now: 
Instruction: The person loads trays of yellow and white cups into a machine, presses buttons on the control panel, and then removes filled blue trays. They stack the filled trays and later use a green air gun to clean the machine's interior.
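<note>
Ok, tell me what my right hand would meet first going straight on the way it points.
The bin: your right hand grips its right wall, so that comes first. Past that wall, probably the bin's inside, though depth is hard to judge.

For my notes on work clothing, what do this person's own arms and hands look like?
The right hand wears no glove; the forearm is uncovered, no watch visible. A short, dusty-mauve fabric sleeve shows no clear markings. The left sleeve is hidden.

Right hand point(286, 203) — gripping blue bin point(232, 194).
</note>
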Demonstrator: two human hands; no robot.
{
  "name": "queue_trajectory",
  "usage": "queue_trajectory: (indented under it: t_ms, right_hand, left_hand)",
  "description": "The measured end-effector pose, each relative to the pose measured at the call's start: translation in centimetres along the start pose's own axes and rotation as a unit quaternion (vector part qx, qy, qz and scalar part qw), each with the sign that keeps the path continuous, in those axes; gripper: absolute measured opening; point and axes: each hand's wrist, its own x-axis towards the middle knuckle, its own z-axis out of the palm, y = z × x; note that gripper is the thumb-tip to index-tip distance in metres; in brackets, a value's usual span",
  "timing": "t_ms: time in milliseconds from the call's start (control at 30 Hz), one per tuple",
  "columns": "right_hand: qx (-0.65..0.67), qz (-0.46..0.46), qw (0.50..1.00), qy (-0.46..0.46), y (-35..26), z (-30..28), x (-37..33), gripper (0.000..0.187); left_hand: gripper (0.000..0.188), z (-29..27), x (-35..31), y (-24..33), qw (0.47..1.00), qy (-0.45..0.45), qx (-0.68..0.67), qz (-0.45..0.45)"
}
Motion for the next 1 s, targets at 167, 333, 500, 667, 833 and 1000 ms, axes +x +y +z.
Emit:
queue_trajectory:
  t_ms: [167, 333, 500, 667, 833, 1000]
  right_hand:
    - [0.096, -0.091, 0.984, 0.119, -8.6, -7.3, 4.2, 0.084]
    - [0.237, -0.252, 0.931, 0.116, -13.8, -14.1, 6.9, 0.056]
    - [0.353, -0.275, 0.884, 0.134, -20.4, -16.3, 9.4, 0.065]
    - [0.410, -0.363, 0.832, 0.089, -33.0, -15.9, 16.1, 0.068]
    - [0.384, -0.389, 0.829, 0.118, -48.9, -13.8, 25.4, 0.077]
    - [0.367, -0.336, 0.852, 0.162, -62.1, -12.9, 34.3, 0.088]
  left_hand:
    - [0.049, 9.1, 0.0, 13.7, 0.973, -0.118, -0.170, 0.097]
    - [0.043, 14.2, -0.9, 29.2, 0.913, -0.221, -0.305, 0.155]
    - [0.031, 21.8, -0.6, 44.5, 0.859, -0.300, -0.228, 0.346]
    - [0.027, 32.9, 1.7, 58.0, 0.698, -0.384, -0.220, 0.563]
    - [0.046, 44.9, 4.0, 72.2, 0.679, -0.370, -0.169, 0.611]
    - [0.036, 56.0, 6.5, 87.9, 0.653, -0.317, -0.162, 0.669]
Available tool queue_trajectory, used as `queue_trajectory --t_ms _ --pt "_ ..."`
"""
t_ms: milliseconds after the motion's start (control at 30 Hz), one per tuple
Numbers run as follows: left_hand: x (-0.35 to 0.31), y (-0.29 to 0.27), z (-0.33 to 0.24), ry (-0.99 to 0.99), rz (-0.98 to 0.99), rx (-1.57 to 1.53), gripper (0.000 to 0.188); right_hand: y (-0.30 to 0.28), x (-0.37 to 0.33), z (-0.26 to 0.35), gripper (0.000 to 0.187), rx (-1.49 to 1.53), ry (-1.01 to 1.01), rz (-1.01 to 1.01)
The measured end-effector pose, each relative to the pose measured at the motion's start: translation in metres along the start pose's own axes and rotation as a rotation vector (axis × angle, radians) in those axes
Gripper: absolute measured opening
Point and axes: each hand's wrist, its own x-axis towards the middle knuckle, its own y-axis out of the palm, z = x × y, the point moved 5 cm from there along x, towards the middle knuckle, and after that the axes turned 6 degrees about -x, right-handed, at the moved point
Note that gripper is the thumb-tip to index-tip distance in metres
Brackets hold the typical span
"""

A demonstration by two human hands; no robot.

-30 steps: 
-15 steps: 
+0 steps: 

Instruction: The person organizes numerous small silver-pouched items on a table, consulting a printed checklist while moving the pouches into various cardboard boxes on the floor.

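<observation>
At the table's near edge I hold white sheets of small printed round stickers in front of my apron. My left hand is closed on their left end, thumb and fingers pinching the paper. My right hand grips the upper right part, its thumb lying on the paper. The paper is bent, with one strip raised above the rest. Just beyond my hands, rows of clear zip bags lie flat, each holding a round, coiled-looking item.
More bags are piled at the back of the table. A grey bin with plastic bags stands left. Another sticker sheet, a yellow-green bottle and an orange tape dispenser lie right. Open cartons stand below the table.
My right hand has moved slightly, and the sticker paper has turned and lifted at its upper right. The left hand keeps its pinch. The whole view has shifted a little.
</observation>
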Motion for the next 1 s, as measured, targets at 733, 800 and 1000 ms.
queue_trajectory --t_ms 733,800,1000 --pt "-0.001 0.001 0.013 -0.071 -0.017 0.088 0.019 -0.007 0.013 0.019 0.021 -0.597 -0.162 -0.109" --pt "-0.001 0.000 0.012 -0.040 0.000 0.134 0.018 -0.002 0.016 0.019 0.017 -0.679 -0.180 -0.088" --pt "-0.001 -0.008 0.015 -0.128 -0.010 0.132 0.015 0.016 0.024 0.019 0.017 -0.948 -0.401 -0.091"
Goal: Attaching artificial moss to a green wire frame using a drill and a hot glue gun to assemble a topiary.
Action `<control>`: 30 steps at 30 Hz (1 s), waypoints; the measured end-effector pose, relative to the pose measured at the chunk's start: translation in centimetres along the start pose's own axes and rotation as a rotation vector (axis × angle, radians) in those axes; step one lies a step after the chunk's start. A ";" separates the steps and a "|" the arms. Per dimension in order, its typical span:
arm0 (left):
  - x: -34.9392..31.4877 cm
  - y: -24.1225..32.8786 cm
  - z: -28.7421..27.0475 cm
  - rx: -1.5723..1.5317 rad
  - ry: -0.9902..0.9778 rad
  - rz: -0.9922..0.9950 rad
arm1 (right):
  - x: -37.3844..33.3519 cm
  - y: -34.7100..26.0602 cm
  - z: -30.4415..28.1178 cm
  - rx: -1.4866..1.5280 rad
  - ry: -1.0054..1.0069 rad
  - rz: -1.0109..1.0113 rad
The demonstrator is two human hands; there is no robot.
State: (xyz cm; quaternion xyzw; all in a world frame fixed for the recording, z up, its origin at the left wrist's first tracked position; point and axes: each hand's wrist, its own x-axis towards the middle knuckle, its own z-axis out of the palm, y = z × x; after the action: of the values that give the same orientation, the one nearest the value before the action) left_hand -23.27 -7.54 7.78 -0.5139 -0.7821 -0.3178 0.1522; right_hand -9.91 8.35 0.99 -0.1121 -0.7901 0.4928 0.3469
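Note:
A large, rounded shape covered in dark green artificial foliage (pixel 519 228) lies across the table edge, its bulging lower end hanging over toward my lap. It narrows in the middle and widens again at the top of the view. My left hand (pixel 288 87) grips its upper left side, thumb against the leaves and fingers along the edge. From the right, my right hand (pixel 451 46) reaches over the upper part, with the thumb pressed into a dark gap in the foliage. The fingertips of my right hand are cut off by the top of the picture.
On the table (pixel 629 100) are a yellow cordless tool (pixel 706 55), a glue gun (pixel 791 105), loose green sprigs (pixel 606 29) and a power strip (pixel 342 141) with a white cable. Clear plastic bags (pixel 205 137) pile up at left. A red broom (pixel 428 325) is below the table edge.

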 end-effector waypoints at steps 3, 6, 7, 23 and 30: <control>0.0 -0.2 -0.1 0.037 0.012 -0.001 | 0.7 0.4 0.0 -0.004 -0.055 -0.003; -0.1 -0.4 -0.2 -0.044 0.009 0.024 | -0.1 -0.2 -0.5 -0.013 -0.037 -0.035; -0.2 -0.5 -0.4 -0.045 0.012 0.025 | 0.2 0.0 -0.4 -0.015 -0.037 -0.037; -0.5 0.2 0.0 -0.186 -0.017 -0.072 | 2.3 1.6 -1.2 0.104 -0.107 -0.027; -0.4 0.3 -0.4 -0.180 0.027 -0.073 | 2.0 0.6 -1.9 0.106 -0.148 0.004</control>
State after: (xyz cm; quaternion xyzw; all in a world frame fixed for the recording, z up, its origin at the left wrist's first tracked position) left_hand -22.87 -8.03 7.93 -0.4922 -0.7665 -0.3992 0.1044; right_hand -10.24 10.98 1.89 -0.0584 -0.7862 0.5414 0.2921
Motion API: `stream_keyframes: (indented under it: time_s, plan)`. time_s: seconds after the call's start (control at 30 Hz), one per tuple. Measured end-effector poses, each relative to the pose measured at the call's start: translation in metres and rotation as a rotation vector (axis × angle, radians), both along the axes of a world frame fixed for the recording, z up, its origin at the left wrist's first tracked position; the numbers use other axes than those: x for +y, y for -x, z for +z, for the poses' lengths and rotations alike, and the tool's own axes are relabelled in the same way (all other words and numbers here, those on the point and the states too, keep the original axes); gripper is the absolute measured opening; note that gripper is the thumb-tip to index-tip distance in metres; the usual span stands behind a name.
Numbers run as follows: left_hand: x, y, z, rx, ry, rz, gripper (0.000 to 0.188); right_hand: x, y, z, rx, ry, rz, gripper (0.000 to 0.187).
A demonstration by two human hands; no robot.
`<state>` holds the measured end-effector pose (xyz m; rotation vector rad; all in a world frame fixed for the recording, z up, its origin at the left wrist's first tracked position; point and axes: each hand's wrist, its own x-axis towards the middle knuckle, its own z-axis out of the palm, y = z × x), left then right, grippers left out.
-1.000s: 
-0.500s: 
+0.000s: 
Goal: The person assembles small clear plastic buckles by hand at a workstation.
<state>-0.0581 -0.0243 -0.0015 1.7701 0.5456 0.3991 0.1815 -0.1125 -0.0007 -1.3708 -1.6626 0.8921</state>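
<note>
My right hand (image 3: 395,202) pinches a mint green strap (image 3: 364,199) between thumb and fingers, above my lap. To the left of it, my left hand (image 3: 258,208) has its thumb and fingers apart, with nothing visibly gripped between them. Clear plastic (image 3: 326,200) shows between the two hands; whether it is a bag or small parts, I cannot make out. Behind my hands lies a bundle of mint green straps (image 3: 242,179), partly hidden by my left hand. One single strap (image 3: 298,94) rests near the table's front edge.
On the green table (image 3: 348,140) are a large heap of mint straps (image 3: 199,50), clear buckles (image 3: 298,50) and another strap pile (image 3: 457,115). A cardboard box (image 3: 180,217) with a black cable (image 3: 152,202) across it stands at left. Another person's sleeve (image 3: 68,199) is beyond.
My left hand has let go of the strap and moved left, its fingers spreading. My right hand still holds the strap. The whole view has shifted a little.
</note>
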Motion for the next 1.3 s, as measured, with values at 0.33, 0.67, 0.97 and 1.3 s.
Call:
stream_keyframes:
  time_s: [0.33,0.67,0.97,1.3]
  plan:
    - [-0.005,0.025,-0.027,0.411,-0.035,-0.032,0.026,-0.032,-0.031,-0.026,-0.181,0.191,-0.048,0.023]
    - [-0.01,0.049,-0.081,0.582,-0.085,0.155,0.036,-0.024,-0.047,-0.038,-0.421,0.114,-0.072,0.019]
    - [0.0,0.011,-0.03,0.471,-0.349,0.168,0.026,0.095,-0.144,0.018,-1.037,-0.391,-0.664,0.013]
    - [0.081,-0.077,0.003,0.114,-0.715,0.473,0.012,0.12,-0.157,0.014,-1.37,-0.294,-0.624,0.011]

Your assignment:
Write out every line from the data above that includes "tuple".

Your response:
  "timing": "t_ms: time in milliseconds from the call's start (control at 30 Hz), one per tuple",
t_ms: milliseconds after the motion's start (control at 30 Hz), one per tuple
Motion API: `stream_keyframes: (indented under it: time_s, plan)`. time_s: seconds after the call's start (control at 30 Hz), one per tuple. Measured end-effector poses, each relative to the pose measured at the call's start: translation in metres and rotation as a rotation vector (axis × angle, radians), both along the axes of a world frame fixed for the recording, z up, its origin at the left wrist's first tracked position; the numbers use other axes than those: x for +y, y for -x, z for +z, for the poses' lengths and rotations alike, and the tool's own axes are relabelled in the same way (all other words and numbers here, those on the point and the states too, keep the original axes); gripper is the absolute measured opening; note that gripper is the thumb-tip to index-tip distance in metres; the usual span stands behind a name.

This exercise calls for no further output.